→ Problem statement:
Can you return the records below exactly as they stand, but only from the first line through the one with "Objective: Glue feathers"?

Dataset excerpts:
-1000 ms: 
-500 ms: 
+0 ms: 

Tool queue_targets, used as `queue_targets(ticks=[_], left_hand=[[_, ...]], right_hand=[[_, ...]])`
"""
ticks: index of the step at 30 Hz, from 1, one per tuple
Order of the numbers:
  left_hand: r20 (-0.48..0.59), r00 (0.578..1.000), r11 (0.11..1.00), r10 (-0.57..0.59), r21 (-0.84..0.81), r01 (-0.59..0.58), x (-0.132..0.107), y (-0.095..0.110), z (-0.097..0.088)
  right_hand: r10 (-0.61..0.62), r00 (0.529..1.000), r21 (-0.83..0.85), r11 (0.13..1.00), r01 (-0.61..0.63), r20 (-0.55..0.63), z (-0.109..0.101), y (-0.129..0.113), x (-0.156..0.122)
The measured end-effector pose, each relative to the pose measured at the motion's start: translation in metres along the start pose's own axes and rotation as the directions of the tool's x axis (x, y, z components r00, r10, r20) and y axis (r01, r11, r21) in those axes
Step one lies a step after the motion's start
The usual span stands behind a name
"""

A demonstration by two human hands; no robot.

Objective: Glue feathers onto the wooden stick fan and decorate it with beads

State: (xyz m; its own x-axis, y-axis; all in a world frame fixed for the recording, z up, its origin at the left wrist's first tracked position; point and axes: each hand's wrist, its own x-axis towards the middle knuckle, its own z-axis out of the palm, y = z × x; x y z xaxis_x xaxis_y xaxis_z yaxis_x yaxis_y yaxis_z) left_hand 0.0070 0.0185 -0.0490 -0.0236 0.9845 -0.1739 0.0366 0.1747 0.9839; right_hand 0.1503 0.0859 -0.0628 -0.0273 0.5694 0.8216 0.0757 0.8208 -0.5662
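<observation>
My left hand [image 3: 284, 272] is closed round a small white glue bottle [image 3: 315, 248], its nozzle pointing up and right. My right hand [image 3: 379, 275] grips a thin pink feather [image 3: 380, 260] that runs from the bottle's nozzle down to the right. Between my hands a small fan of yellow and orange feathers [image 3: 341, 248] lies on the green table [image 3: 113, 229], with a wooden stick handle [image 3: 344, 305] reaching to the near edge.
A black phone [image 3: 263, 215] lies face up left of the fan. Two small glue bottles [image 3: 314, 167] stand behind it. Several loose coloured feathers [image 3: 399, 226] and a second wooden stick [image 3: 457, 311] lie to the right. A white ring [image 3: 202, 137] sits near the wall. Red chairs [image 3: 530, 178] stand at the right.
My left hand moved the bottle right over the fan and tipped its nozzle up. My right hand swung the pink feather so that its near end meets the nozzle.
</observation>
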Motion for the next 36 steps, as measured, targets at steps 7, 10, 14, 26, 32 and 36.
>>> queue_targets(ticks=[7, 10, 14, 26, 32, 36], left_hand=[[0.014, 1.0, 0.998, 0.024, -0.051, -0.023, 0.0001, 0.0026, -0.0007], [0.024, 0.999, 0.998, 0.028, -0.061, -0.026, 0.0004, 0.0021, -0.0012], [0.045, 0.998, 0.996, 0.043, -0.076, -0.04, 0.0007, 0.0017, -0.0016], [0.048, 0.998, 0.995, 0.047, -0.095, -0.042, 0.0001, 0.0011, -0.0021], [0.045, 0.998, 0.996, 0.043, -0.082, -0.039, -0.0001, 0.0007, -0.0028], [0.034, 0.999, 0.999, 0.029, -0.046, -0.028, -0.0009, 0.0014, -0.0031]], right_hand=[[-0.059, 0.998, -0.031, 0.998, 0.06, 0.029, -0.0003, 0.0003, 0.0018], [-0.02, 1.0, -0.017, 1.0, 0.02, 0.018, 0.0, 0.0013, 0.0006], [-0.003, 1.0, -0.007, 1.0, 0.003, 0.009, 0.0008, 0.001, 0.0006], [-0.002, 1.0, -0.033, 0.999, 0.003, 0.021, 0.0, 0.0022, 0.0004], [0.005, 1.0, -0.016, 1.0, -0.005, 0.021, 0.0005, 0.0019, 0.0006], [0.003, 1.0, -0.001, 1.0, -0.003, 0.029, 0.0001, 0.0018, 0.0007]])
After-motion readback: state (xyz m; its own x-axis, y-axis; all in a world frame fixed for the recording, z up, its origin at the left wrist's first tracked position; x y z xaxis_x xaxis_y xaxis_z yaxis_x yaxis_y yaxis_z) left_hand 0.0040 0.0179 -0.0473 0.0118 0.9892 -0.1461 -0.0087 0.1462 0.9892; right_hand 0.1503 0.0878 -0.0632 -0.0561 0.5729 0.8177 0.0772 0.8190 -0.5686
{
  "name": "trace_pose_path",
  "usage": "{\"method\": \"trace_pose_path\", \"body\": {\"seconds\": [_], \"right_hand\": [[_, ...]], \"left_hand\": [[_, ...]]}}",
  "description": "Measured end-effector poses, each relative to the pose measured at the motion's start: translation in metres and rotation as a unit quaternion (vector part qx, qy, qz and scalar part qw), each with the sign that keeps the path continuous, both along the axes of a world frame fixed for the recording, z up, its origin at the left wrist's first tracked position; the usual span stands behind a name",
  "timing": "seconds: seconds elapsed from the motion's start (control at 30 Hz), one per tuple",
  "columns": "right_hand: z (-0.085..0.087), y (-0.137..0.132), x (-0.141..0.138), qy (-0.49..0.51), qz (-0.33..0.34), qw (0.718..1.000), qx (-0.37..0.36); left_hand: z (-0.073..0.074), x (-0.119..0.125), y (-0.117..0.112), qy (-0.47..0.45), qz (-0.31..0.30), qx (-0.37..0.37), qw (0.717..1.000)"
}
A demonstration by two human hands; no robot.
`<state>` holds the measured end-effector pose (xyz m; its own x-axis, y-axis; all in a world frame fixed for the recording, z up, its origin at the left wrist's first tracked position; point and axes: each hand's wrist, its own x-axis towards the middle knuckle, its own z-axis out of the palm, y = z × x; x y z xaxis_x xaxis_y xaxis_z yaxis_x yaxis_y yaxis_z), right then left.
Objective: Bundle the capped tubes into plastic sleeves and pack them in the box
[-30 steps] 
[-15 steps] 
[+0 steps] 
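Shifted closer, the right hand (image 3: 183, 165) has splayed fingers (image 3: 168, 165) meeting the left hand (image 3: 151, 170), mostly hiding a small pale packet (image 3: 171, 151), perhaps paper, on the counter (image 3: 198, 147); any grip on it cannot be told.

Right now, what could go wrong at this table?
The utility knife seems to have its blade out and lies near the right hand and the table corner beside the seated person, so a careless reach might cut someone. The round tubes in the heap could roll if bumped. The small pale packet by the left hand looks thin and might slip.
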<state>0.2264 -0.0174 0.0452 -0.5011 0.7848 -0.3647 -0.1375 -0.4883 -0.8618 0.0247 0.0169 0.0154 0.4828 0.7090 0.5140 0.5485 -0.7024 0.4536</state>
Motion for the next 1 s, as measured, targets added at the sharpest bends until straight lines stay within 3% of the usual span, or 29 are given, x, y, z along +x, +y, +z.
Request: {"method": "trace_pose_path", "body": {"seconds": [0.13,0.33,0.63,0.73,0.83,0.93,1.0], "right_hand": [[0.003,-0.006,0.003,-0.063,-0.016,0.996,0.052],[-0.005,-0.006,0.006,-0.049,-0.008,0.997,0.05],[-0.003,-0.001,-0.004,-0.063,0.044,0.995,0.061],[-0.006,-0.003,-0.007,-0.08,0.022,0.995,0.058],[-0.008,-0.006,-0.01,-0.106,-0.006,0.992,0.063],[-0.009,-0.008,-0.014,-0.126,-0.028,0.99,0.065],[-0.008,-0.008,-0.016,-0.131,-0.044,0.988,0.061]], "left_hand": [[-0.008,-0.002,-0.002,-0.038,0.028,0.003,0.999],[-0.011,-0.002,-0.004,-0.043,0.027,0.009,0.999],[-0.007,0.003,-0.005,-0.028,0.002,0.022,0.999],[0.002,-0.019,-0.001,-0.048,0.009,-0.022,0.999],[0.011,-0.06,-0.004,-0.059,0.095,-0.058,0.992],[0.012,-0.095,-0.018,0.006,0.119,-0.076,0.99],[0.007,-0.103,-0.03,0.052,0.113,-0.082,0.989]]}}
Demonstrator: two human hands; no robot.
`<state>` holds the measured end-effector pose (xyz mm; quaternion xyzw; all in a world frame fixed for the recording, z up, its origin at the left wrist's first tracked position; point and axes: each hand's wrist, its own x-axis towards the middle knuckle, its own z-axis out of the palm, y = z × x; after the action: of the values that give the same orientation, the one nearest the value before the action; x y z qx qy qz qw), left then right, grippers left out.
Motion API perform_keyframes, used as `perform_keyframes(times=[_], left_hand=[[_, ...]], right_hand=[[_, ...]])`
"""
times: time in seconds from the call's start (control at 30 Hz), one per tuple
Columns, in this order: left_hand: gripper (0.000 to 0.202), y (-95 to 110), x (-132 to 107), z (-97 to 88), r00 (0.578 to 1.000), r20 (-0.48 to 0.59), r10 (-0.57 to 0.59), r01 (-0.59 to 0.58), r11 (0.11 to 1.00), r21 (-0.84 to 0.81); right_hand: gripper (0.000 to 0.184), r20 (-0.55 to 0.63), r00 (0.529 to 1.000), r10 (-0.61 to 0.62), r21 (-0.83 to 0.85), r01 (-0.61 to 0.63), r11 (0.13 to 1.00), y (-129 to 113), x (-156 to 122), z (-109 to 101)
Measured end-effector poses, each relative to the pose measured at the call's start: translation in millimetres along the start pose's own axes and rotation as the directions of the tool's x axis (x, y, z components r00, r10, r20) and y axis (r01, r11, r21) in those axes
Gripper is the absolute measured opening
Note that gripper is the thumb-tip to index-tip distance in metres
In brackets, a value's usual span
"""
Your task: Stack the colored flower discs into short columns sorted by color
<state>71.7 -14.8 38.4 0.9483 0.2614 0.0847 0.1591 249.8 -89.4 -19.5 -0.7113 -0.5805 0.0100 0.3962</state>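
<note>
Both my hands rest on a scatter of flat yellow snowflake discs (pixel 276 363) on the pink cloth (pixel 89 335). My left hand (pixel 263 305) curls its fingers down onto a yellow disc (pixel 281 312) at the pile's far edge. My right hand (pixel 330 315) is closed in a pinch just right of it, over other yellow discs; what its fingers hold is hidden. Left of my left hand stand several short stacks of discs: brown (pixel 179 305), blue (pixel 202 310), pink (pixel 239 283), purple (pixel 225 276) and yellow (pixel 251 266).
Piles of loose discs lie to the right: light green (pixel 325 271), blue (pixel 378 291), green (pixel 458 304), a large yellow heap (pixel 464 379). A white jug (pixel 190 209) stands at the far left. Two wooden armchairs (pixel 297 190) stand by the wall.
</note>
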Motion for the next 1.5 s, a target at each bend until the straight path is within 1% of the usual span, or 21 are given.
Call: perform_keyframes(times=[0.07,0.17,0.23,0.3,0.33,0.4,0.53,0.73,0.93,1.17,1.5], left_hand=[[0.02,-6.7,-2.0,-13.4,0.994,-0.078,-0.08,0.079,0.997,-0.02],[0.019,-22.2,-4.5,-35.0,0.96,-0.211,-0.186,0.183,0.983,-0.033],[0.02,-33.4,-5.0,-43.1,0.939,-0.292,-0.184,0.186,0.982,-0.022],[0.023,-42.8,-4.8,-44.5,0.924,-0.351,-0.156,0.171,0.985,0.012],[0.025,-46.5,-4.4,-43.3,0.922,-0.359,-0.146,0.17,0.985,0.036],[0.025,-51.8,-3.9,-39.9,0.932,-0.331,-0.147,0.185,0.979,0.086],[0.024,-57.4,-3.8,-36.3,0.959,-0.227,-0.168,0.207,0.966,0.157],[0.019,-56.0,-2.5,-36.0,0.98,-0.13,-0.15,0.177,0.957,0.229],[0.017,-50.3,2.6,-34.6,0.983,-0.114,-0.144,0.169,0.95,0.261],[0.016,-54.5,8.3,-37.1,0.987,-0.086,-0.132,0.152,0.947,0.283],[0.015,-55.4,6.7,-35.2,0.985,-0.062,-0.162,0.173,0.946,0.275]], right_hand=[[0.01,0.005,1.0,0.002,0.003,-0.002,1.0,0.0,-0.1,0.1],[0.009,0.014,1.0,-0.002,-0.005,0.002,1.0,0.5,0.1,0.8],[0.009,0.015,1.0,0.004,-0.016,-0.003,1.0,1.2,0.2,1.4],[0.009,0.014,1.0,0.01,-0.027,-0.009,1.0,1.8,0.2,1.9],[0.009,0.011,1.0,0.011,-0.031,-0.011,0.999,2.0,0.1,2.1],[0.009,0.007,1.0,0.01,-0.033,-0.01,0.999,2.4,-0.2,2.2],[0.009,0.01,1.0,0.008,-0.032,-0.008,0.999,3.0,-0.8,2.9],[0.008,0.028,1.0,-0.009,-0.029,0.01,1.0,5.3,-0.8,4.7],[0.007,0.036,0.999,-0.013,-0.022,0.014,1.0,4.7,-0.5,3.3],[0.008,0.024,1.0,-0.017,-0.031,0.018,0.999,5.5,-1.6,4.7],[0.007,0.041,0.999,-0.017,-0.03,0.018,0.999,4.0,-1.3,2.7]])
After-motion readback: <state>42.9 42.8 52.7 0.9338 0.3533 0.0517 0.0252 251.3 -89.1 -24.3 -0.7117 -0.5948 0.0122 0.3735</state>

→ Exercise result:
-1000 ms: 
-500 ms: 
+0 ms: 

Tool queue_targets, used as `queue_targets(ticks=[_], left_hand=[[_, ...]], right_hand=[[_, ...]])`
"""
ticks: index of the step at 30 Hz, from 1, one per tuple
Order of the numbers:
  left_hand: r20 (-0.48..0.59), r00 (0.578..1.000), r11 (0.11..1.00), r10 (-0.57..0.59), r21 (-0.84..0.81), r01 (-0.59..0.58), x (-0.132..0.107), y (-0.095..0.110), z (-0.097..0.088)
  right_hand: r10 (-0.61..0.62), r00 (0.529..1.000), r21 (-0.83..0.85), r11 (0.13..1.00), r01 (-0.61..0.63), r20 (-0.55..0.63), z (-0.109..0.101), y (-0.129..0.113), x (-0.156..0.122)
The measured end-effector pose, each relative to the pose measured at the motion's start: translation in metres along the start pose's own axes and rotation as the directions of the tool's x axis (x, y, z components r00, r10, r20) and y axis (r01, r11, r21) in those axes
Step one lies a step after the motion's start
The usual span stands behind a name
"""

A demonstration by two human hands; no robot.

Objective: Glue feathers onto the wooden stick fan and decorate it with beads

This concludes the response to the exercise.